El relato taurino más famoso, llevado después al teatro, es la célebre obra Carmen (1847), de Merimée. Después están La torera, de Jean de la Hire ( 1902 ); Oro, seda, sangre y sol (1914), de Antonio de Hoyos y Vinet; Currito de la Cruz, de Lugín y Linares Rivas (1921); El embrujo de Sevilla, de Carlos Reyles (1922); La mujer, el torero y el toro, de Alberto Insúa (1926), y veinte tantas más, hasta nuestros días. Olvidaba Las águilas, de López Pinillos. Bien, todas ellas exponen la atracción que sobre la mujer ejerce el espectáculo de la tauromaquia y su actor máximo, el torero, atracción de rancio abolengo, sentida ya por las damas romanas, y que se explica por el prestigio del valor físico del espada, por la virtud afrodisíaca de la sangre vertida y por cierta correlación oscura, pero innegable, entre la mujer y el toro, enemigos y presuntas víctimas del hombre en sus respectivos palenques; todo ese complejo, en fin, de amorosos abismos, dignos de estudios freudianos. Poco de esto hay en la pieza de Jaime Rojas Palacios, que nos muestra el tejido taurino al revés, con sus intimidades angustiosas, sus desengaños, sus intrigas y ... ese tipo de periodista que en nuestro tiempo taurino no existía y nos llena de vergüenza contemplarlo en escena. La pieza está dialogada con fluidez, pero adolece de construcción teatral deficientísima. Como obra de teatro, falla. Como folletín teatral, cumple. Muchas de sus escenas interesan por la miseria moral que exhiben.
Los personajes que intervienen en este folletín de teatro son anecdóticos; y, como es natural, el desarrollo de la acción camina humillada por la anécdota.

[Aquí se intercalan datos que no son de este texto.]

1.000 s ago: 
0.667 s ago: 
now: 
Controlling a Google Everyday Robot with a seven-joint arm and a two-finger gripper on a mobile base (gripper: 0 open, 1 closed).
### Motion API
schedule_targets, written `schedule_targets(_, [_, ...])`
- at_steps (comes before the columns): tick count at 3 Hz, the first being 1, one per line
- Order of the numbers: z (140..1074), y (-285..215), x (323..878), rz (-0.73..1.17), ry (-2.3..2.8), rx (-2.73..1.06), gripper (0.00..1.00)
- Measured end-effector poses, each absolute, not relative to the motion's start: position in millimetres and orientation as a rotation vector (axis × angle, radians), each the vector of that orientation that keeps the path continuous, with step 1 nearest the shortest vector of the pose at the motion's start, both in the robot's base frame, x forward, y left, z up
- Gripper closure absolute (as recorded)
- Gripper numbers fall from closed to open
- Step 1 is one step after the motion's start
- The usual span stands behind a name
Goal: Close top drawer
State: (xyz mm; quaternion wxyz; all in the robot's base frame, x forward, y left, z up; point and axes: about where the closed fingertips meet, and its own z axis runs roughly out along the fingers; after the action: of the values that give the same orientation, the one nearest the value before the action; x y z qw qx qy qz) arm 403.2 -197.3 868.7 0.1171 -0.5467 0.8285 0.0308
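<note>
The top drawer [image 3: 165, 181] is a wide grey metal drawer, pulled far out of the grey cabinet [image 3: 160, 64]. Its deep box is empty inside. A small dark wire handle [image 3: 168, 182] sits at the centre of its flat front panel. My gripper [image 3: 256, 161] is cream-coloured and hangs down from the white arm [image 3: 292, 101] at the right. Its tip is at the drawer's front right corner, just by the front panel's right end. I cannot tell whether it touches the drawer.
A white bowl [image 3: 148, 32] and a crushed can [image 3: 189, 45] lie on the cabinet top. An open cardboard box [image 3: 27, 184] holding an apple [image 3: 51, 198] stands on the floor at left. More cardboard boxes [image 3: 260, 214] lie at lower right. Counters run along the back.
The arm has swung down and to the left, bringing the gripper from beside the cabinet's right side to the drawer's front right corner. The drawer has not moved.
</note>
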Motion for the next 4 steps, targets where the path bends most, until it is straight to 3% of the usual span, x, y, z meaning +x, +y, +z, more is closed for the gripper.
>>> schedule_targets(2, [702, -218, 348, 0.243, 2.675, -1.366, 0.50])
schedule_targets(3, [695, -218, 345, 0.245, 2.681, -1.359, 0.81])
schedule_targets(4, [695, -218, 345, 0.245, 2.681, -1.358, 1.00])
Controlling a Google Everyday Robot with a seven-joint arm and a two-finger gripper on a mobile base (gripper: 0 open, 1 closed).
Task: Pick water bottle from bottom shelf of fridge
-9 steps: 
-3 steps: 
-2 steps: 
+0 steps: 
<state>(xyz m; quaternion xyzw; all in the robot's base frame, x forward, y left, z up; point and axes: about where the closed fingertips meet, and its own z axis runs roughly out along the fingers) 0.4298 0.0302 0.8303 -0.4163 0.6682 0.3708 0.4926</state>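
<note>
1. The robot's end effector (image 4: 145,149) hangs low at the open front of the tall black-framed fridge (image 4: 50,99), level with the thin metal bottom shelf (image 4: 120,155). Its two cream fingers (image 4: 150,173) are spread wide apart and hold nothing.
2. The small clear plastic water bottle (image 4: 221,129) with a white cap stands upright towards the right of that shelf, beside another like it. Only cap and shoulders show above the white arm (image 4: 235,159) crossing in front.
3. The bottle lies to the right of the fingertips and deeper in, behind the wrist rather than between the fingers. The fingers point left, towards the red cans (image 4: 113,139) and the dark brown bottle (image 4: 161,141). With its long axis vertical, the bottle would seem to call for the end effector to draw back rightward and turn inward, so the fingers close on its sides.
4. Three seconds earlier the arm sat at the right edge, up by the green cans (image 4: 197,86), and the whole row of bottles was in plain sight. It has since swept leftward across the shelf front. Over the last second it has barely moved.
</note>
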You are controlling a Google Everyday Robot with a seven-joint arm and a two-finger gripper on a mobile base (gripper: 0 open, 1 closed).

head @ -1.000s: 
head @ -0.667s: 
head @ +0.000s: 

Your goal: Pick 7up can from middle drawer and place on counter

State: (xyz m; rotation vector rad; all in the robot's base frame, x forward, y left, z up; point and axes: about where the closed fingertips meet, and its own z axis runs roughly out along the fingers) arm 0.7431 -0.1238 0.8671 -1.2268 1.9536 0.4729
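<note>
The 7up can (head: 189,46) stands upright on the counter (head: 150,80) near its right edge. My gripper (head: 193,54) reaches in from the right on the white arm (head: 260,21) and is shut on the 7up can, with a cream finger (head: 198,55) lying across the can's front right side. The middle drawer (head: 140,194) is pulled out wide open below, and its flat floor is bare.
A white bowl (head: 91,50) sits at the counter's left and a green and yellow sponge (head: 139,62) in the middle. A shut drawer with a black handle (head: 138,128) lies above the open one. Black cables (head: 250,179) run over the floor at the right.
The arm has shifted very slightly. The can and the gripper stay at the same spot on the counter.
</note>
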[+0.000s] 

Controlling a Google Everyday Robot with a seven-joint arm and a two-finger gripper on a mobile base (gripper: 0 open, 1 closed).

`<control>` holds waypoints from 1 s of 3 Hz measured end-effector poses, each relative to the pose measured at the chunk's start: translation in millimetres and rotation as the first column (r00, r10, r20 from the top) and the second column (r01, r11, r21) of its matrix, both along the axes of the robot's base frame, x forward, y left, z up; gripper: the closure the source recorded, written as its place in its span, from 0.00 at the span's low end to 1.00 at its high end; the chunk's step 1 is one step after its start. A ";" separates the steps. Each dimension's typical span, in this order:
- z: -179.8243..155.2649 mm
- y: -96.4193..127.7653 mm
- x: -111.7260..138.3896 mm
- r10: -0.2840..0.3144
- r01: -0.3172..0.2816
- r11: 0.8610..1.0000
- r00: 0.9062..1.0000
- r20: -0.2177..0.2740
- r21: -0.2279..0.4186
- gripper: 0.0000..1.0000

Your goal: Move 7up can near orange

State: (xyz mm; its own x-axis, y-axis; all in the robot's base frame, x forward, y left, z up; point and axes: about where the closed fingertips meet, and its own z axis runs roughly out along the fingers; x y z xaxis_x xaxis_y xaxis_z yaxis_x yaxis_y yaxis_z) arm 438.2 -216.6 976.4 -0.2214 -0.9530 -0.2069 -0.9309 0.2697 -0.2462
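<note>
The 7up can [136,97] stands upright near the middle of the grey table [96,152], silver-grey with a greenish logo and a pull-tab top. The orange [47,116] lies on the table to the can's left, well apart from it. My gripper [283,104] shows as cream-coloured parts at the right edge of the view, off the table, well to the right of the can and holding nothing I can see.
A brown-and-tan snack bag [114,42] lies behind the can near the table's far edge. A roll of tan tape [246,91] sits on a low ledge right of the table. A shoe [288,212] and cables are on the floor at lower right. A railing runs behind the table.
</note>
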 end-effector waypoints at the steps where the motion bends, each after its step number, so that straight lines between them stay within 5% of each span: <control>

La interpretación es también anecdótica. Actúa como primer actor Germán Robles, que logra dar una justa y cabal idea de la fatuidad, vaciedad y falta de seguridad de los ídolos taurinos improvisados y tontos. Germán Robles se atrevió con la dirección de la obra y a él hay que cargarle errores y aciertos, más de aquéllos que de éstos, aun en el tipismo que es característica fundamental de esta pieza. Fernando Luján se comporta con sobria humanidad. Los demás son muñecos en manos del autor, por mucho que hayan sido arrancados de la realidad. Cumplen o se despeñan en este orden: Guillermo Zetina, Sergio Jurado, Jaime Jiménez Pons, Antonio Corona, Mario Chávez, Mario Vega y Justo Solís. Luce guapa Guillermina Téllez Girón. La escenografía no se pierde de vista.